Chroniques de la Voie

Chapitre 2

Le sourire de maître Noro

Qu’il était beau, le sourire de maître Masamichi Noro. Une vibration de joie généreuse façonnait son visage d’une tendre argile de lumière pleine, douce et avenante. Deux yeux, vifs et pétillants, qui disaient l’amusement sincère de vous rencontrer et de partager ce moment avec vous. Une innocence d’enfance d’un être qui aurait de longue date oublié d’effeuiller les calendriers. Tel paraissait Maître Noro.

Il était, pour le pratiquant d’Aïkido et le jeune journaliste que j’étais, quelqu’un de très accessible et de très impressionnant en même temps. Accessible par sa personnalité, impressionnant par ce qu’il incarnait. N’avait-il pas été un des premiers élèves de Morihei Ueshiba, le fondateur de l’Aïkido (à qui je vouais - et voue encore - une profonde admiration), lorsque celui-ci façonna et nomma définitivement son art, au sein de son dojo privé d’Iwama?

C’était une légende que j’avais en face de moi! À soixante-dix ans passés (il en faisait quinze de moins), il faisait partie du premier cercle, au rayon vivant de plus en plus restreint, de ceux qui avaient reçu la transmission directe du fondateur de l’Aïkido. Assis dans son dojo parisien, affable et disponible, il me mit à l'aise par quelques paroles drôles, et prit le temps de me parler de lui.

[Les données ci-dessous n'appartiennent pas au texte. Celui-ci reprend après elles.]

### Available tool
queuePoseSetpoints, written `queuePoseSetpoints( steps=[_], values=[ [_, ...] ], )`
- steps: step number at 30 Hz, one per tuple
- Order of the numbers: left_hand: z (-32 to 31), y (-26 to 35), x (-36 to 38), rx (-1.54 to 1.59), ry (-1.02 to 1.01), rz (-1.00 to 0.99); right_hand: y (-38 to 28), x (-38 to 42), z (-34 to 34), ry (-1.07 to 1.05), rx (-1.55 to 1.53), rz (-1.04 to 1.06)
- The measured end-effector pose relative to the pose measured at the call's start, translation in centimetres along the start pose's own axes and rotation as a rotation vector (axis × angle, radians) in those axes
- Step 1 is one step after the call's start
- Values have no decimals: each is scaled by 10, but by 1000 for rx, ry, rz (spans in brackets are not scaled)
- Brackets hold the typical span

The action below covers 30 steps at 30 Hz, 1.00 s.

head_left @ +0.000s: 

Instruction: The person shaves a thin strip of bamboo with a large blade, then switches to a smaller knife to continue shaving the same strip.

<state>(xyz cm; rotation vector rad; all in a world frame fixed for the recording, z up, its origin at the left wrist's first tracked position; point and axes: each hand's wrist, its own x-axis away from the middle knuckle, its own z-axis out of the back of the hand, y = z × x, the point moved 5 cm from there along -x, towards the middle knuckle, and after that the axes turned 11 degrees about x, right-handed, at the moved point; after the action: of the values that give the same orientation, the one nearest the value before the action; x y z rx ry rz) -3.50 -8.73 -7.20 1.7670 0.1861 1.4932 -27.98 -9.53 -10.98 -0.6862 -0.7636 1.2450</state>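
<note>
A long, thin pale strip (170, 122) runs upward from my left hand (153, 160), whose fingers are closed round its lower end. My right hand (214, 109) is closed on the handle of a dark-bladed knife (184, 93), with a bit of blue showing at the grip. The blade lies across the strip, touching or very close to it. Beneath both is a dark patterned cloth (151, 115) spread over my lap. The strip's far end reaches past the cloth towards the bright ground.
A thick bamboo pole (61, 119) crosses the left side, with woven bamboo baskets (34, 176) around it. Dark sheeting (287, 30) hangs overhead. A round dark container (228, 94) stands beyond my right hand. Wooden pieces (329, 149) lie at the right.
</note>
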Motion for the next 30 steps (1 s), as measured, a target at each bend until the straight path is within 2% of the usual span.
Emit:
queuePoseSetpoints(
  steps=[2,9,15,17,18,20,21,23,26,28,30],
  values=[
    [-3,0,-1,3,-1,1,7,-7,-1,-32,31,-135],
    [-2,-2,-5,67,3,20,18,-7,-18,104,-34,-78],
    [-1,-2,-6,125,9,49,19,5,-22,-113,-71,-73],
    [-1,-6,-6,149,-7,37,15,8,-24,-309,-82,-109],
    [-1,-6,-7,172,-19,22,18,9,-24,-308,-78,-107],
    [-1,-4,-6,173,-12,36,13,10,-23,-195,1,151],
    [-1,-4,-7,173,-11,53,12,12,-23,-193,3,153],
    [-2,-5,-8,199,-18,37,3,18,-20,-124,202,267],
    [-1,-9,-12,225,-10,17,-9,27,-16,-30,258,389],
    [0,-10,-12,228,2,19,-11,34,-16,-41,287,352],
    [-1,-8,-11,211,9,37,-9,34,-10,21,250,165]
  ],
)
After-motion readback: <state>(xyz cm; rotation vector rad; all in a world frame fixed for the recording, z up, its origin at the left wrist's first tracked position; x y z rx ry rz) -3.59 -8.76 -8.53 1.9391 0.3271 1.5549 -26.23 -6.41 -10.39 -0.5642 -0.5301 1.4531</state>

Jeune, dans le Japon de l’immédiat après-guerre, Masamichi Noro était un pratiquant martial très puissant et très fort, extrêmement combatif et fougueux, doublé d’un élève brillant. De ces vingtenaires à peine, qui pensaient tout bas que Morihei Ueshiba était un peu toqué, avec ses façons de parler d’un autre temps et ses paraboles mystiques. Mais qui, dans le même temps, étaient fascinés par ce qu’ils voyaient à l’œuvre chez cet homme, et qu’ils convoitaient comme de l’or : le secret de sa puissance, la clef de ses capacités incroyables.

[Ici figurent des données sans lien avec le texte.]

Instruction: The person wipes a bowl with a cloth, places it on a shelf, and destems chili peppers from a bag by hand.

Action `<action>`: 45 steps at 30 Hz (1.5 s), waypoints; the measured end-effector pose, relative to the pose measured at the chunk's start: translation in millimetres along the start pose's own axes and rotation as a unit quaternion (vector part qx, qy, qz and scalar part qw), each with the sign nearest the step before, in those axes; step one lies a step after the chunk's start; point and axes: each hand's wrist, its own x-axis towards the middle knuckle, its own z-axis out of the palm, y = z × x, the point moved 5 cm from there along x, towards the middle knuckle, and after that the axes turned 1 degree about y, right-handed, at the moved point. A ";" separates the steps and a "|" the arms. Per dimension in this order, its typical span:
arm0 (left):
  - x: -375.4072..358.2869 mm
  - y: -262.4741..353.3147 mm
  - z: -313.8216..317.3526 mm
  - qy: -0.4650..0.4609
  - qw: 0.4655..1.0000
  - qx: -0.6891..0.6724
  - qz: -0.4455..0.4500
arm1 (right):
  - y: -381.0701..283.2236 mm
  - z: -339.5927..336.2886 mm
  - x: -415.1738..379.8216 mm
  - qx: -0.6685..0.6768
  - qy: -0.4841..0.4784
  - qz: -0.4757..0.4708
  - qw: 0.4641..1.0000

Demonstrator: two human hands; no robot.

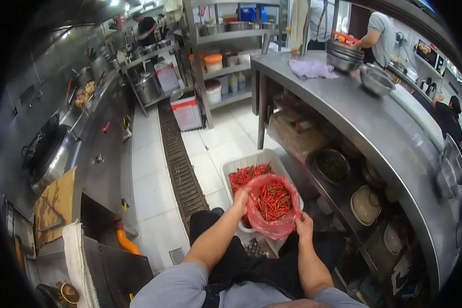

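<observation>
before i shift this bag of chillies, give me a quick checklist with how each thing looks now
1. Left grip on the red bag: ok, it holds the left side of the rim.
2. Right grip on the bag: ok, it holds the opposite side.
3. Bag mouth open: ok, the bagged chillies show plainly.
4. View of the whole white basket: not ok, the bag hides part of it.
5. Bag underside untorn: cannot tell, it is hidden.

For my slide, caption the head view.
Left hand and right hand hold a pink plastic bag of slender red chilies; more lie in a white plastic basket.
</observation>
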 end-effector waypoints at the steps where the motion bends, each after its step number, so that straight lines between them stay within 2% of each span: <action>1: -2.2 -10.0 -8.5 0.011 1.000 0.009 -0.021 | 5.3 1.3 -2.3 -0.002 -0.001 0.007 1.000; 4: -16.7 -5.3 -5.5 0.040 0.994 0.069 -0.072 | 4.8 4.6 0.5 -0.044 0.000 -0.011 0.999; 5: -12.5 -2.9 -10.2 0.031 0.995 0.071 -0.062 | 0.2 4.5 -0.9 -0.056 -0.007 -0.004 0.998; 7: 16.2 -17.2 -41.5 0.051 0.983 0.156 -0.077 | -16.3 0.7 -11.4 -0.070 -0.010 -0.001 0.998; 8: 31.9 -25.5 -51.6 0.046 0.984 0.156 -0.073 | -22.8 -0.4 -15.1 -0.118 -0.017 0.007 0.993; 10: 66.4 -31.1 -87.0 0.170 0.913 0.369 0.038 | -26.6 0.1 -21.0 -0.167 -0.022 0.011 0.986; 11: 90.2 -39.9 -104.9 0.150 0.897 0.408 0.077 | -25.2 -0.6 -23.3 -0.181 -0.017 0.024 0.983; 12: 72.9 -32.1 -93.9 0.147 0.898 0.406 0.081 | -20.1 -2.2 -26.8 -0.195 -0.012 0.037 0.980; 13: 53.3 -27.8 -83.4 0.131 0.894 0.422 0.080 | -9.8 -0.1 -24.8 -0.241 0.000 -0.025 0.970; 14: 52.2 -30.0 -83.1 0.114 0.888 0.438 0.079 | -8.4 -0.5 -22.2 -0.241 0.002 -0.029 0.970; 15: 52.5 -25.6 -79.2 0.109 0.865 0.474 0.122 | -2.7 0.4 -19.5 -0.200 -0.018 0.008 0.980; 16: 53.5 -25.5 -77.1 0.107 0.866 0.472 0.126 | 2.7 1.2 -17.0 -0.158 -0.039 0.045 0.986; 18: 38.2 -31.1 -62.8 0.063 0.965 0.246 0.064 | -22.4 -4.7 -14.4 -0.145 -0.033 0.029 0.988; 20: 26.0 -20.5 -57.0 0.043 0.974 0.203 0.086 | -40.3 -7.9 -6.3 -0.131 -0.024 0.014 0.991; 22: 12.1 -11.6 -46.5 0.024 0.981 0.161 0.106 | -48.6 -3.2 10.5 -0.120 -0.010 -0.049 0.991; 24: -6.9 -5.2 -37.4 0.013 0.994 -0.037 0.098 | -64.1 1.7 17.2 -0.100 -0.009 -0.059 0.993; 25: -16.2 -1.9 -37.4 0.014 0.994 -0.038 0.099 | -72.1 4.8 17.2 -0.062 -0.027 -0.037 0.997; 27: -26.7 -2.0 -36.4 -0.033 0.996 -0.086 0.009 | -76.1 10.7 20.1 -0.023 -0.048 -0.016 0.998; 29: -36.5 1.6 -38.1 -0.034 0.996 -0.088 0.005 | -68.6 12.6 21.5 0.021 -0.062 -0.008 0.998; 31: -32.2 -5.6 -53.1 -0.031 0.996 -0.089 -0.002 | -82.9 3.6 7.6 -0.014 -0.044 -0.004 0.999; 32: -15.5 -12.4 -71.4 -0.015 0.999 -0.039 0.030 | -87.5 -0.3 2.3 -0.047 -0.023 -0.004 0.999; 33: -2.1 -17.6 -87.2 -0.002 0.998 0.014 0.062 | -72.0 -2.4 6.6 -0.106 -0.009 -0.048 0.993; 34: 2.9 -23.0 -96.5 0.001 0.998 0.016 0.062 | -60.9 -6.0 4.8 -0.104 -0.010 -0.046 0.994; 35: 5.9 -24.1 -108.5 0.066 0.977 0.180 0.091 | -50.7 -8.5 3.6 -0.174 -0.016 -0.036 0.984; 36: 11.2 -23.7 -119.2 0.129 0.925 0.338 0.119 | -48.0 -9.4 1.9 -0.243 -0.022 -0.026 0.970; 38: 12.6 -24.8 -125.8 0.127 0.927 0.338 0.102 | -41.4 -11.6 -0.1 -0.229 -0.030 0.007 0.973; 40: -19.6 -4.8 -106.6 0.152 0.844 0.483 0.176 | -31.5 -8.9 -0.6 -0.235 -0.045 0.010 0.971; 42: -48.2 11.7 -84.1 0.176 0.770 0.570 0.226 | -19.3 -4.3 0.4 -0.270 -0.016 -0.097 0.958; 43: -48.4 10.6 -82.1 0.175 0.715 0.597 0.320 | -12.0 -2.2 -1.6 -0.249 -0.015 -0.097 0.963; 44: -73.7 19.3 -58.3 0.141 0.680 0.617 0.370 | -12.8 -2.0 -2.5 -0.230 -0.016 -0.091 0.969; 45: -90.7 18.6 -42.4 0.126 0.568 0.634 0.510 | -17.3 -2.7 -5.2 -0.226 -0.020 -0.097 0.969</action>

Mais paradoxalement, Noro était aussi prédisposé à la vulnérabilité, ce signe —autant que signal— en tout lieu et tout temps, des authentiques êtres de paix. C’était son chemin de vie et de déploiement, et il devait le réaliser sur le sol occidental, bien au-delà des frondaisons entendues des grands pins de la tradition japonaise.